→ **TASK DIRECTIONS**
For this item, repeat the material exactly while omitting its pictures.

→ **DATASET SECTION**
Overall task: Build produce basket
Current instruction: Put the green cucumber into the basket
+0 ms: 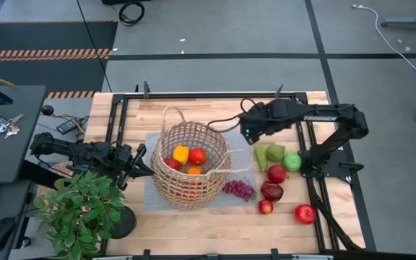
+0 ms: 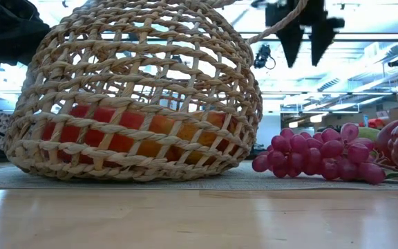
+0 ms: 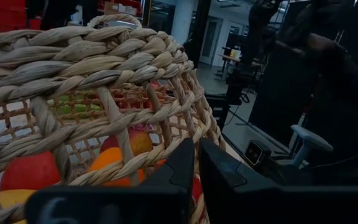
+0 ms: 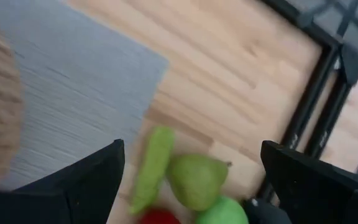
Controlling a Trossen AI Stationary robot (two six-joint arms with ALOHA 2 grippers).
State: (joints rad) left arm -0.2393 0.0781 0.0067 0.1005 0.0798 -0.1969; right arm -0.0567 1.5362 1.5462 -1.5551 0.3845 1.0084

→ **RESULT FOR THIS TASK**
Overall task: Build produce basket
Current instruction: Put the green cucumber into the basket
+0 ms: 
+0 ms: 
+0 ms: 
+0 ms: 
Controlling a Trossen AI Stationary robot (two six-joint arms with ALOHA 2 grippers).
State: (joints rad) left arm -0.2393 0.0781 0.0067 0.1005 0.0798 -0.1969; right arm -0.0567 1.5362 1.5462 -1.5551 0.3845 1.0084

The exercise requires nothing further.